4. Social tax deduction for training is provided in the amount of 120,000 rubles. You can receive a deduction not only for your own education, but also for the education of your children (including adopted children, wards), as well as brothers and sisters.

5. Social tax deduction for expenses for medical services, as well as for the purchase of certain medications prescribed by the attending physician, is provided in the amount of 120,000 rubles for ordinary medical services and for the purchase of medications. For expensive treatment, the amount of deduction is not limited.

6. Social tax deduction for charity is provided in the amount of actual expenses incurred, but not more than 25% of the amount of income received in the tax period and subject to taxation.

But for the education of a spouse, an individual who pays for the education of his “other half” is not entitled to a deduction (letter of the Federal Tax Service of Russia dated October 14, 2016 No. BS-3-11/4769).

There are also differences in the amount of the limit: for educating a brother or sister, the limit is the same as for one’s own education, and for educating children (including adopted children, wards) the limit is 50,000 rubles. Moreover, this is the total limit for both parents. That is, if the child’s education expenses amounted to 80,000 rubles, while the child’s mother receives a maximum deduction of 50,000 rubles, then the father will not be able to receive a deduction for the remaining amount of 30,000 rubles. But if necessary, parents can split the deduction.

To receive a tax deduction for education

, certain documents are required. First of all, this is an agreement with the educational institution and payment documents. If a child is studying, then the contract can be issued for him, but receipts must be issued for one of the parents (letters from the Ministry of Finance of Russia dated December 11, 2015 No. 03-04-05/72843, dated August 24, 2015 No. 03-04-05/ 48662). And not necessarily for the parent who will claim the deduction (letter of the Ministry of Finance of Russia dated September 4, 2015 No. 03-04-07/51217).

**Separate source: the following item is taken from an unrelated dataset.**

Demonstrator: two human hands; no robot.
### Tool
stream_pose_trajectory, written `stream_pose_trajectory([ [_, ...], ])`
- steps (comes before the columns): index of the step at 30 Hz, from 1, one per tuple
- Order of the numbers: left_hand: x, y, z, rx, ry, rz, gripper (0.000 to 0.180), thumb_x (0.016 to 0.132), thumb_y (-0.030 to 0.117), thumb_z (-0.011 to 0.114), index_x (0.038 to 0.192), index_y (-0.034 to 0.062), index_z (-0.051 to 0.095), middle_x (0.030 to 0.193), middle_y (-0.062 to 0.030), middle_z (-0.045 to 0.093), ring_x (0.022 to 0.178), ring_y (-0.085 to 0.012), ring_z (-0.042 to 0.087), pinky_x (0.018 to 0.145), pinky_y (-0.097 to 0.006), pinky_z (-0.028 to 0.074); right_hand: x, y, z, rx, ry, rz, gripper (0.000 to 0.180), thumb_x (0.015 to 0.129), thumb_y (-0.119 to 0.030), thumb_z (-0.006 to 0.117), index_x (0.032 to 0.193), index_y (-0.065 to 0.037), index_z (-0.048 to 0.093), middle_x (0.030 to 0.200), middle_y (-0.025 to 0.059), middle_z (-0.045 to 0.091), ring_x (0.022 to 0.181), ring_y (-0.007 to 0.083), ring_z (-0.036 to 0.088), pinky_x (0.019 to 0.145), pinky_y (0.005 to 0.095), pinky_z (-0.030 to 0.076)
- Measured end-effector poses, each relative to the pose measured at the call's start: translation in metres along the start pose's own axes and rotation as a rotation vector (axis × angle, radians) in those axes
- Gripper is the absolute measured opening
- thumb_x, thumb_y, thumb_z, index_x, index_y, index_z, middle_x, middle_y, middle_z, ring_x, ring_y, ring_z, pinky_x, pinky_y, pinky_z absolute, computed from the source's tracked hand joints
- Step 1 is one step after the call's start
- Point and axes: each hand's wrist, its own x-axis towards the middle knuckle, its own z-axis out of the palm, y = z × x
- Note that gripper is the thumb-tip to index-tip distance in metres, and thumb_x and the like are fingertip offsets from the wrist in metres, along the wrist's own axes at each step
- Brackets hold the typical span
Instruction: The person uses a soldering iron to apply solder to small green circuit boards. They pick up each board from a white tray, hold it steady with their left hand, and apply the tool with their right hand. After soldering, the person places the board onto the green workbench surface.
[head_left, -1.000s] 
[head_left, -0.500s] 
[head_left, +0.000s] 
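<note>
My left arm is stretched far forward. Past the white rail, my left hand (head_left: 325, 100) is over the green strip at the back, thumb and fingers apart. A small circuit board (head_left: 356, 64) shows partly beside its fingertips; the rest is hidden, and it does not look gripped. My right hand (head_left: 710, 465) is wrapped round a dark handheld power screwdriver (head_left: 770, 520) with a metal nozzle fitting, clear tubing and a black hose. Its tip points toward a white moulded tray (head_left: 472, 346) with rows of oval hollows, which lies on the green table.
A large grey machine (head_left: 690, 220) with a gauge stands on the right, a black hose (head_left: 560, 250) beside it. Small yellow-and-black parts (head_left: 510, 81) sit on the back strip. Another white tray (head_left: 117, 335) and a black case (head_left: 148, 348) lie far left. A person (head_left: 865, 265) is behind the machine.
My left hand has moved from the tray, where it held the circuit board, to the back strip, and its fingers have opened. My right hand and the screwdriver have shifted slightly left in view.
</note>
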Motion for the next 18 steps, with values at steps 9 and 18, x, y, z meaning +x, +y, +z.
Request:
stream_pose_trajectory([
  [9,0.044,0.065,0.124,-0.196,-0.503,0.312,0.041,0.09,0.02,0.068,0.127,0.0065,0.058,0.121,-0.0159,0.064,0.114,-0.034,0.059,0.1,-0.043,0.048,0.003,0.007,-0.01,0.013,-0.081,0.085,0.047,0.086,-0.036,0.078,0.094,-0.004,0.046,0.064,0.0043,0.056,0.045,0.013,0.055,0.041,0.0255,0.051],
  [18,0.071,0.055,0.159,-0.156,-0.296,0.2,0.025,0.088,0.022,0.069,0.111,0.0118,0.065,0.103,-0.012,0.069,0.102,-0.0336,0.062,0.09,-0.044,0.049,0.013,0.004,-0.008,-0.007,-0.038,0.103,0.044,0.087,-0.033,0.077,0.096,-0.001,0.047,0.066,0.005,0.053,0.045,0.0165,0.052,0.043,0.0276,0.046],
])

In the case of training children (including adopted children, wards) or a brother (sister), a copy of a document confirming the degree of relationship and age of the student must be attached to these documents. This could be, for example, a birth certificate (letter of the Federal Tax Service of Russia dated November 22, 2012 No. ED-4-3 / [email protected] ). Additionally, tax authorities may require a 2-NDFL certificate, a copy of the license of the educational institution (if the training agreement does not indicate the number and date of issue of the license), as well as a certificate stating that the child was a full-time student, if this is not specified in the agreement (letter from the Federal Tax Service Russia in Moscow dated June 26, 2012 No. 20-14/ [email protected] ).

You can also receive a social deduction for training expenses through your employer.

Deduction for treatment

You can claim a deduction for medical expenses

, as well as for the purchase of certain medications prescribed by the attending physician. To do this, it is necessary that a specific medical service or medicine be indicated in a special list, which is approved in Decree of the Government of the Russian Federation of March 19, 2001 No. 201.

This list does not include many modern medicines, since the last time changes were made to it was in 2007. However, in the near future, the draft amendments assume that the list of drugs will be approved annually by the Government of the Russian Federation.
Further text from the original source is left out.